From this place a small ladder conveys you to top of the tower which forms an area of six hundred square feet, which is rendered perfectly secure by an embattled fabric raised five feet high. The old pinnacles, which were very diminutive in size, inferior in point of workmanship, were, a few years ago, found to be considerably decayed, and in the year 1816, it was agreed that they should be taken down and new ones erected. The whole of the new part is from the projecting ledge a little below the battlements; the pinnacles, which are eleven feet high, are considered light and highly ornamental to the ancient fabric.

* From the Register Book of Archbishop Greenfield, remaining in the consistory court at York.
# St. Swithin received his clerical tonsure, and put on the monastic habit, in the monastery at Winchester, and was pro- moted to holy orders by Helmstan, Bishop of Winchester; at whose death in 852, King Ethelwolf granted him the see. In this he continued eleven years, and died in 868.
± This Roger was the famous opponent of the celebrated Thomas a Becket. He, it appears, had given the church to that place some time previous to the above endowment, as that prelate died in 1190, so that a church had been in existence here long before 1258.
† Mr. Luddington, who was vicar of East Retford in 1660, informs us that this chapel was "near the greater church of York; in which Roger placed thirteen clarks of several orders, viz. four priests, four deacons, four subdeacons, and one sacrist,to celebrate divine service according to the constitution of that church of St. Peter; for whose support he gave the moyety of the church of Ottley, the church of Everton, the church of Sutton, with the chapel of Scrooby, and the church of Hayton, the church of Beardsey. The church of Claverly was of the gift of William Scoty, that of Hoton of William Pannel, that of Harewood of Amicia de Rumelly, and that of Thorpe of Adam de Bruis, and Javette de Arches his wife. Hamo the chanter of York, was by the said Archbishop Roger made sacrist of the said chapel of St. Mary and Holy Angells, that in it he might dispose and order the service, and procure and minister to the chaplains, deacons, and sub-deacons, what the archbishop had constituted for their food and rayment, &c. Every priest was to have yearly ten marks, every deacon one hundred, and every sub-deacon six marks of silver by the hand of the sacrist, who was also to have yearly ten marks, (though the rents whereof he was made procurator should happen to fall short to the rest) and the surplusage of all the rents, but was to act with all diligence according to the will and direction of the said archbishop." Mon. Angl. vol. 3. page 137.
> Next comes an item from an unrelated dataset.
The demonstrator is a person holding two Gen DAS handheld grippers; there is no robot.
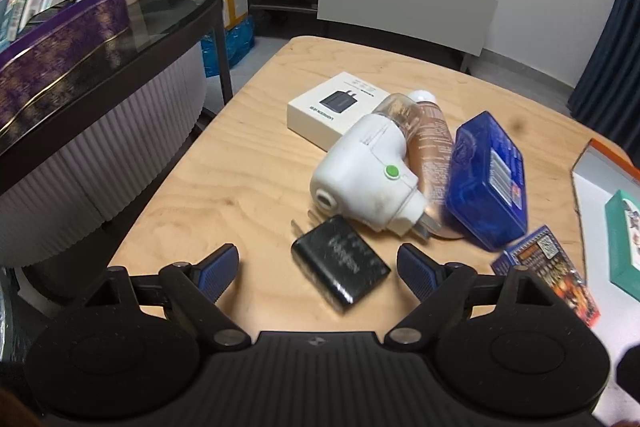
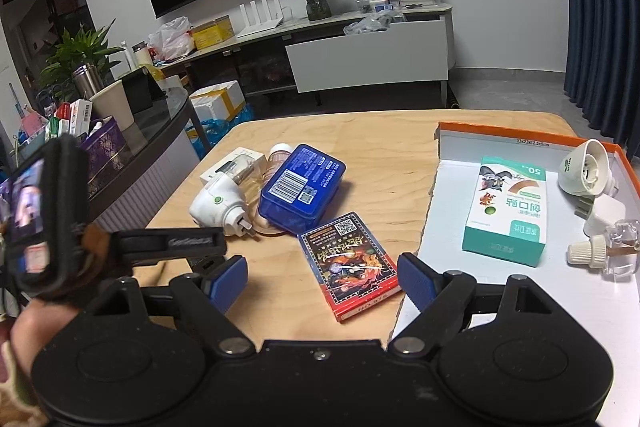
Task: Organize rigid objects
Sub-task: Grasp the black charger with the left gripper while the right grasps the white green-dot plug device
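While the left gripper hangs w/ jaws wide, nothing held, the black charger lies flat between them, just in front of the white plug-in device. Step: pick approach, I'd say; next it needs to drop lower and close squarely. Right gripper is also spread, empty, over the card pack beside the orange-rimmed box lid.

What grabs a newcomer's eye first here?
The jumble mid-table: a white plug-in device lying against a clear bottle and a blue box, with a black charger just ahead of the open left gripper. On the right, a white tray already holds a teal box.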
‡ This Chapel was large, and appears to have extended to a considerable distance eastward, being the burial place of several of the parishioners who died in affluent circumstances; thus we find that Thomas Maunton, of East Retford, Berker, made his will, proved the 24th of May, 1425, giving his soul to God Almighty, St. Mary and All Saints, and his body to be buried in the quire of St. Trinity, within the Church of St. Swithin, of the said town. This and a number of others which our space will not allow us to mention, proves the fact above stated. We also find in 1442, Maud Wakefield died, giving her soul as above, and her body to be buried in the quire of St. Mary's, within the said Church; in 1443, Alexander Roley; in 1455, John Roley; in 1459, Thomas Lord; in the same year Ralph Hickson; in 1460, Thomas Strendall; in 1473, William Gill; and in 1513, John Helwys; each, and all, did as above.
$ The first organ which this church possessed came from the Theatre, at Newark, and was presented by Robert Sutton, Esq. and the gallery erected at his expense, in 1770. In 1787 an additional stop was introduced by Mr. Casterton, of Lincoln; and in 1707, the present organ was erected, and the front of the old one taken to the church at West Retford. The following is a list of the organists, with the dates of their appointment.
Sep. 14, 1770, Mr. W. Wilson.
Nov. 12,  1778, Mr. B. Young.
July 28, 1781, Mr. I. Goodlad.
July 18, 1791, Dr. Miller.
Oct. 8, 1797, Mr. John Gildon.
April 25, 1799, Mr. T. Hand.
July 2, 1607, Mr. J. Birch.
April 4, 1822, Mr. J. E. Clarke.
June 22, 1824, Mr. H. T. Bugg, present Organist.